換個女孩兒,許還會能在平王世子與四皇子之間左右逢源得意呢,哪裏會如明秀這樣避之如蛇蠍!
「竟說不得了不成?!」唐王與唐王妃的感情還算不錯,卻也沒有重視到慕容寧這麼個份兒上,皺眉道,「勾着你的心,這叫自重?!」
唐王再想到東宮時見到明秀牙尖嘴利,偏要一副與人為善的模樣,便覺此女狡獪。
「我自己喜歡她,與她有什麼相干。」
若不是慕容寧在兵部做的差事兒不錯,並未因日思夜想心上人有什麼差池,還叫承恩公誇了幾句,唐王揍這沒出息的弟弟的心都有了,忍了忍,方才抱臂冷冷地說道,「既然喜歡,就搶過來。」
「她說不想再見到我了。」慕容寧一張桃花兒一樣嬌艷的臉都暗淡了,就跟叫風吹雨打了一遍似的,此時往外扒拉着看了一眼,見明秀已經隨着慕容南走了,這才嘆息了一聲,突然鼓着臉說道,「老五這小子!這不是公然與我作對?!」見唐王鄙夷地看着自己,安王殿下也想着了榮王面前自己還是個隨意被磋磨的無寵無能的皇子呢,急忙賠笑了一聲,這才小聲兒說道,「舅舅都誇我了。」
別看慕容寧在親近人面前一臉的討好,然而在兵部行走的時候,實在是個能幹的人,尋常都無人能糊弄的,也因這個,承恩公在太子面前對安王誇了又夸,很有另眼相看的意思。

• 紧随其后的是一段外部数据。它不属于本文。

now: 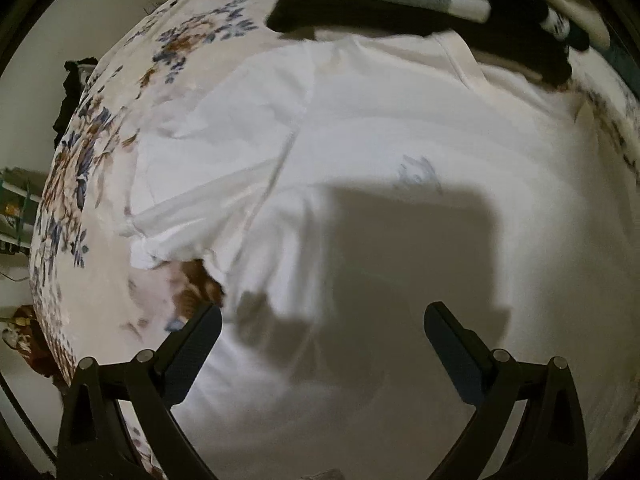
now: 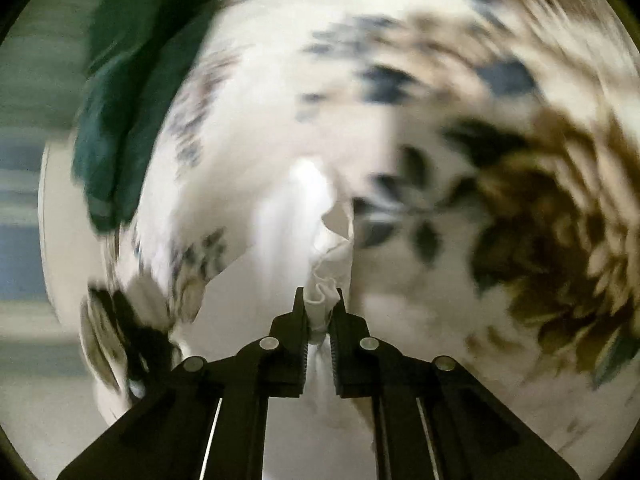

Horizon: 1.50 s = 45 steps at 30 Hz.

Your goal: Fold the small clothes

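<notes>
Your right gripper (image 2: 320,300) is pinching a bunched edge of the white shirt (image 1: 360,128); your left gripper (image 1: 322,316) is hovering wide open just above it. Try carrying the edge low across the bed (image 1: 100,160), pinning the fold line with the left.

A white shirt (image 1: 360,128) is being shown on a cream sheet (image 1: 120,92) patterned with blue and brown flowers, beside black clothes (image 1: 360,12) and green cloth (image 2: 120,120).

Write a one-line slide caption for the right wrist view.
Right gripper shut on a bunched edge of the white shirt, above the blurred floral bedsheet.
</notes>
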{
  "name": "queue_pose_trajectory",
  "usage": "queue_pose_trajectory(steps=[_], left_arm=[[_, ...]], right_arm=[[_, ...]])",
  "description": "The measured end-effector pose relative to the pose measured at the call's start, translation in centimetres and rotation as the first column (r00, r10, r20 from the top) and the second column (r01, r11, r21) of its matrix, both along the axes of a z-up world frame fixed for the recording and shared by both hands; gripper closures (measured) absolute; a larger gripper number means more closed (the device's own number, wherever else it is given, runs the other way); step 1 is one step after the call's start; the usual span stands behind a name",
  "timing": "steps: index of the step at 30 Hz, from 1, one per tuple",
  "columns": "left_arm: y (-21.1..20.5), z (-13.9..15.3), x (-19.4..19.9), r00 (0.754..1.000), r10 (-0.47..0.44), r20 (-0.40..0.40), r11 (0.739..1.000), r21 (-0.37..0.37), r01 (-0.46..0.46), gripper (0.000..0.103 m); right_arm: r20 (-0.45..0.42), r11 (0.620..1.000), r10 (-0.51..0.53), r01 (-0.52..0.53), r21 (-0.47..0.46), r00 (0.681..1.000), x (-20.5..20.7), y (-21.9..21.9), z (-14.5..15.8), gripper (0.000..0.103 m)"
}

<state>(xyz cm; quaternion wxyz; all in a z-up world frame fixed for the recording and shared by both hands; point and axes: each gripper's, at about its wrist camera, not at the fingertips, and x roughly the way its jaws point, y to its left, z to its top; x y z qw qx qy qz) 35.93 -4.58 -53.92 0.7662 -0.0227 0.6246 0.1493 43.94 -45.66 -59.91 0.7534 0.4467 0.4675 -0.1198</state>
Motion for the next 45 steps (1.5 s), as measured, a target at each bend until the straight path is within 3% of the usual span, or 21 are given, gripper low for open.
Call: queue_pose_trajectory(steps=[4, 7, 8, 9, 11, 13, 16, 21, 24, 26, 29, 30, 31, 32, 34, 36, 38, 39, 42, 44, 45], left_arm=[[2.6, 1.3, -1.1, 0.999, 0.016, 0.033, 1.0, -0.019, -0.015, 0.0], [4.9, 2.2, -2.1, 0.999, 0.026, 0.046, 1.0, -0.016, -0.026, 0.0], [5.7, 2.4, -2.5, 0.998, 0.031, 0.049, 0.999, -0.011, -0.03, 0.0], [6.5, 2.7, -3.0, 0.998, 0.037, 0.051, 0.999, -0.005, -0.036, 0.0], [8.6, 3.1, -3.9, 0.997, 0.053, 0.053, 0.999, 0.004, -0.053, 0.0], [11.0, 3.3, -5.0, 0.995, 0.082, 0.049, 0.997, 0.006, -0.083, 0.0], [14.6, 3.2, -6.4, 0.987, 0.156, 0.039, 0.987, -0.04, -0.155, 0.0], [19.9, 1.6, -7.6, 0.952, 0.305, 0.013, 0.933, -0.203, -0.296, 0.0], [21.9, -0.1, -6.9, 0.918, 0.395, -0.008, 0.862, -0.342, -0.374, 0.0], [22.8, -2.0, -6.1, 0.888, 0.457, -0.045, 0.768, -0.485, -0.419, 0.0], [23.4, -5.1, -5.3, 0.813, 0.56, -0.159, 0.556, -0.656, -0.511, 0.015], [23.6, -5.7, -5.0, 0.782, 0.602, -0.162, 0.501, -0.686, -0.528, 0.015], [23.7, -5.7, -4.8, 0.766, 0.626, -0.146, 0.488, -0.692, -0.531, 0.019], [23.6, -5.6, -4.3, 0.755, 0.645, -0.117, 0.487, -0.699, -0.524, 0.028], [23.1, -5.4, -2.9, 0.77, 0.634, -0.074, 0.53, -0.684, -0.501, 0.094], [22.4, -4.7, -1.4, 0.793, 0.609, -0.026, 0.581, -0.666, -0.468, 0.097], [21.5, -2.6, 0.1, 0.83, 0.551, 0.082, 0.684, -0.615, -0.393, 0.097], [20.2, -0.6, 1.1, 0.863, 0.478, 0.163, 0.766, -0.559, -0.319, 0.097], [16.0, 3.5, 3.4, 0.912, 0.263, 0.315, 0.891, -0.443, -0.104, 0.098], [11.0, 5.7, 4.4, 0.927, 0.091, 0.365, 0.918, -0.392, 0.064, 0.097], [7.5, 6.1, 4.9, 0.931, -0.014, 0.364, 0.911, -0.38, 0.162, 0.097]], right_arm=[[0.011, 0.928, 0.333, -0.326, -0.181, 0.943, 3.2, 9.4, 4.7, 0.094], [-0.077, 0.766, 0.611, -0.613, -0.195, 0.788, 4.2, 18.9, 4.6, 0.092], [-0.127, 0.701, 0.689, -0.701, -0.134, 0.713, 4.0, 22.0, 3.5, 0.089], [-0.141, 0.679, 0.716, -0.729, -0.086, 0.684, 3.6, 23.0, 3.0, 0.087], [-0.131, 0.708, 0.696, -0.705, -0.034, 0.706, 2.7, 23.3, 3.1, 0.068], [-0.116, 0.78, 0.62, -0.625, -0.013, 0.776, 1.6, 21.5, 3.9, 0.055], [-0.138, 0.836, 0.54, -0.548, -0.032, 0.831, 0.2, 19.3, 4.4, 0.055], [-0.186, 0.831, 0.534, -0.553, -0.065, 0.825, 0.5, 19.7, 2.0, 0.055], [-0.319, 0.78, 0.586, -0.625, -0.025, 0.745, 1.4, 22.4, -2.3, 0.055], [-0.374, 0.76, 0.635, -0.634, 0.144, 0.676, 0.8, 23.9, -5.7, 0.055], [-0.356, 0.776, 0.622, -0.609, 0.164, 0.697, -0.9, 24.0, -5.7, 0.055], [-0.357, 0.782, 0.613, -0.606, 0.147, 0.705, -1.5, 23.7, -5.3, 0.055], [-0.36, 0.793, 0.597, -0.595, 0.13, 0.717, -2.1, 23.1, -4.9, 0.055], [-0.359, 0.806, 0.58, -0.578, 0.126, 0.731, -2.7, 22.5, -4.6, 0.055], [-0.366, 0.83, 0.549, -0.542, 0.132, 0.752, -3.6, 21.2, -4.4, 0.055], [-0.377, 0.852, 0.516, -0.508, 0.129, 0.77, -4.5, 19.6, -4.1, 0.055], [-0.379, 0.867, 0.49, -0.485, 0.116, 0.785, -4.9, 18.0, -3.3, 0.055], [-0.379, 0.873, 0.479, -0.477, 0.106, 0.792, -5.3, 17.3, -2.8, 0.055], [-0.369, 0.888, 0.452, -0.451, 0.096, 0.812, -6.4, 15.6, -1.4, 0.055], [-0.37, 0.894, 0.44, -0.438, 0.096, 0.818, -7.2, 14.5, -0.4, 0.055], [-0.372, 0.897, 0.435, -0.432, 0.097, 0.82, -7.6, 13.9, -0.1, 0.055]])
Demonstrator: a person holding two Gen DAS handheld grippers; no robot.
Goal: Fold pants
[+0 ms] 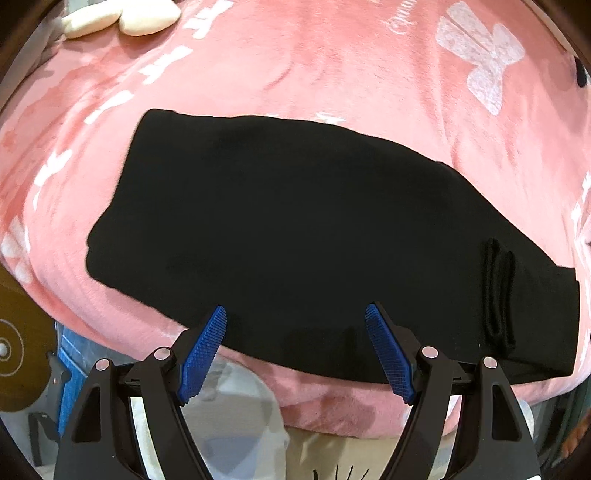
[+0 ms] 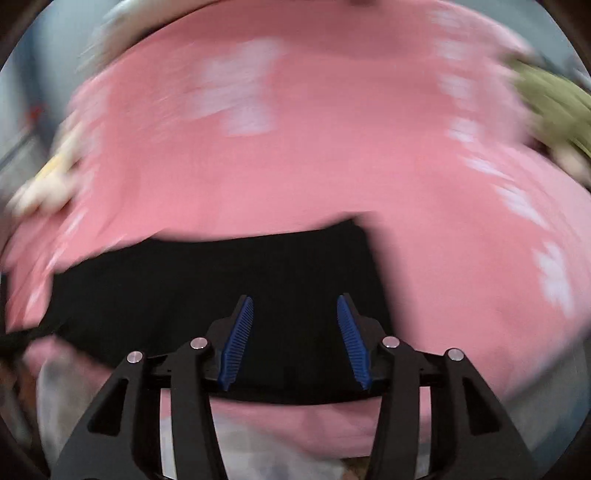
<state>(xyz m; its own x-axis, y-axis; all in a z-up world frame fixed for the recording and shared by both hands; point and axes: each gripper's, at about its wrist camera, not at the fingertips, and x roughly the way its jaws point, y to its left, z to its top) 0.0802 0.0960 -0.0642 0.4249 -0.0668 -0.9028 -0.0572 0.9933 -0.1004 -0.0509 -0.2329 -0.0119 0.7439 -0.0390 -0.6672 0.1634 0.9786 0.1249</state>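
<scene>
- The black pants lie folded into a flat, long band on a pink plush blanket with white bow prints, close to its near edge.
- At the far left corner of the blanket sit cream plush shapes; I cannot tell what they are.
- In the right wrist view, a blurred olive-green item lies at the far right edge of the blanket.
- Below the near edge, pale fabric hangs in front.
- The left hand-held gripper is spread wide, empty, its blue pads over the pants' near edge.
- The right hand-held gripper is also spread, holding nothing, above the pants; this view is motion-blurred.
- A small bunched fold marks the pants' right end.
- Open pink blanket stretches beyond the pants toward the far edge.
</scene>
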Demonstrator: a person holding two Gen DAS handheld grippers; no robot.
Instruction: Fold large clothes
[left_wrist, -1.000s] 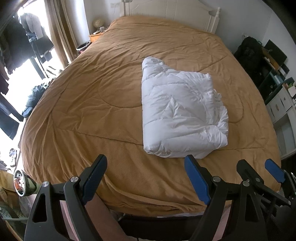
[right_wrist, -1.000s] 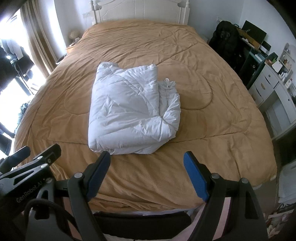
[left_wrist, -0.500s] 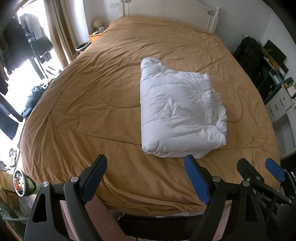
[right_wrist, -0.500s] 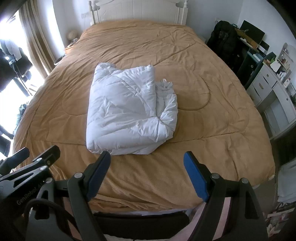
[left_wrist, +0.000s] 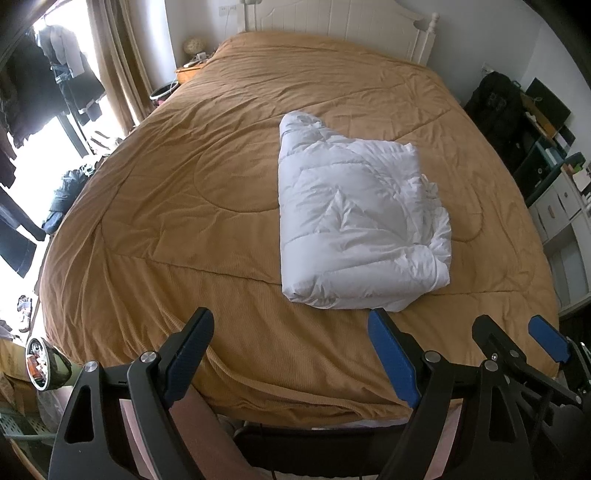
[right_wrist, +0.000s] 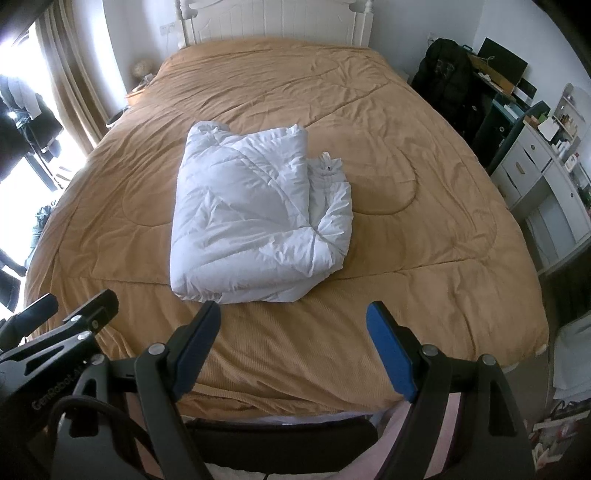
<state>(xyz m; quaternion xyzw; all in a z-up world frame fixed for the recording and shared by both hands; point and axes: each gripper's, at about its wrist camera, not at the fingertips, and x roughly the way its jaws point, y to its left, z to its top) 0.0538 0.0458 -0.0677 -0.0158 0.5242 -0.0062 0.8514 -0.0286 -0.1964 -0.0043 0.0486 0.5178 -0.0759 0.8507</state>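
One folded white garment (left_wrist: 354, 225) lying on one tan bedspread (left_wrist: 184, 206), at 12 o'clock from both grippers. Left gripper (left_wrist: 291, 350) and right gripper (right_wrist: 291, 349): jaws apart, empty, clear of the garment.

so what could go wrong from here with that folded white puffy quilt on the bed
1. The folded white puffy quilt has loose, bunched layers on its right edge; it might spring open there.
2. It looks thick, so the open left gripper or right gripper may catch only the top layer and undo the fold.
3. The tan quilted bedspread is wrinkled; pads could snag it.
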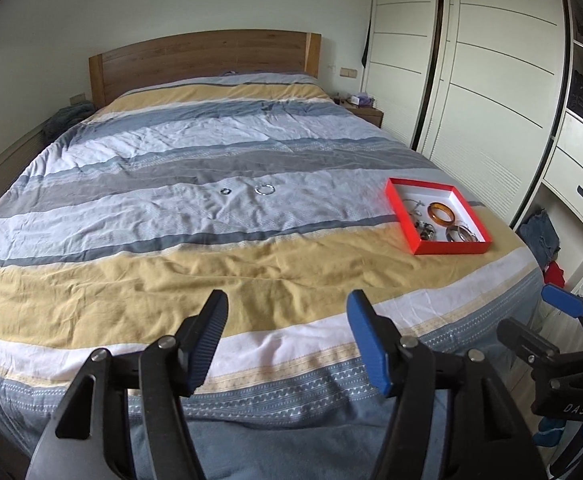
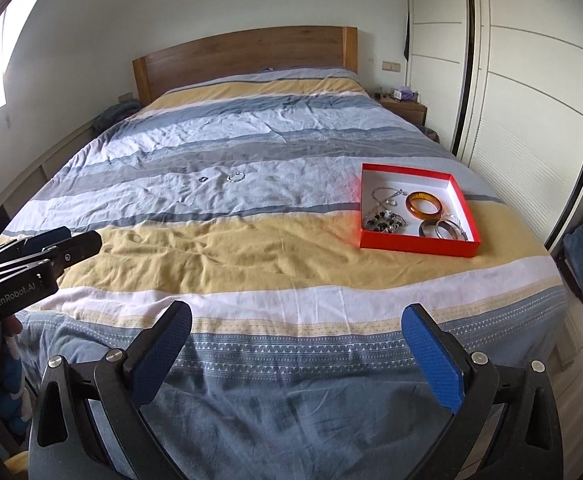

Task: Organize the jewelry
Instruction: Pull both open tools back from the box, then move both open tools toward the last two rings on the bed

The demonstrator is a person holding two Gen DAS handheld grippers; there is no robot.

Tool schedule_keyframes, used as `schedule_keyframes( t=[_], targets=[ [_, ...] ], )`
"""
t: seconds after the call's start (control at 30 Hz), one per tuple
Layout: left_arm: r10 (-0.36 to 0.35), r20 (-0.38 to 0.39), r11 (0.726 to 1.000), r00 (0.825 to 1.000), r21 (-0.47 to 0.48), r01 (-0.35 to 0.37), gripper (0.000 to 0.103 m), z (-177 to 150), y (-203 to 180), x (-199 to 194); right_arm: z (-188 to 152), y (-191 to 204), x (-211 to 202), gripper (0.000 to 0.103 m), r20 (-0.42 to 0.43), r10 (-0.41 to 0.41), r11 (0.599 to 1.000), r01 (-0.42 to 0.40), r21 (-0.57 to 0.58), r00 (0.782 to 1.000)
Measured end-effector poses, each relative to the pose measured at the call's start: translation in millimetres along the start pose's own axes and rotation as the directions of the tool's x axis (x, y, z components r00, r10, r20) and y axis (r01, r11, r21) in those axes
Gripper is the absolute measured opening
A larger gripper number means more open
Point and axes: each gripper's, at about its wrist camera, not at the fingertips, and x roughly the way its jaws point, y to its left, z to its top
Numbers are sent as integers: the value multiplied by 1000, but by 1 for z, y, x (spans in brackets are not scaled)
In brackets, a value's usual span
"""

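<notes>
Two loose rings, a small dark ring and a larger silver ring, are shown mid-bed, well apart from the red tray of bangles. Both lie ahead of the released, empty left gripper; the right gripper, likewise released, is judged farther away.
</notes>
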Motion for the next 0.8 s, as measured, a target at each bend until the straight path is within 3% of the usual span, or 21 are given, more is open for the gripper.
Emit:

唐王自然也知道的,沉吟了片刻,便淡淡地說道,「當以他立威。」
「立威?」
「他放了你命跪佛堂的沈氏女,掃了你的臉面,你明日便與我一同彈劾兵部侍郎朗鐵,斷他的臂膀!」唐王眼睛眯起來,冷冷地說道,「朗鐵是他的心腹,只要收拾了朗鐵,朝中自然知道你不好惹,就是老五動了你的臉面,你也不出三日就報復回來。況老五雖然得寵,朗鐵卻不過是個侍郎,又鐵證如山,父皇必然不會保他。只這一回,你在京中就算是打出名號來。」
皇帝維護榮王,卻不會頂着群臣維護一個小小的侍郎,唐王這塊踏腳石找得極好。
慕容寧也知道唐王是在為自己籌謀的,聞言用力地點了點頭,之後落在手中的一隻歪歪扭扭十分醜陋,只看得出長長一根的金片上,露出了堅毅的神色。
他就得叫京中都知道安王也是不好惹的人,才能保護她。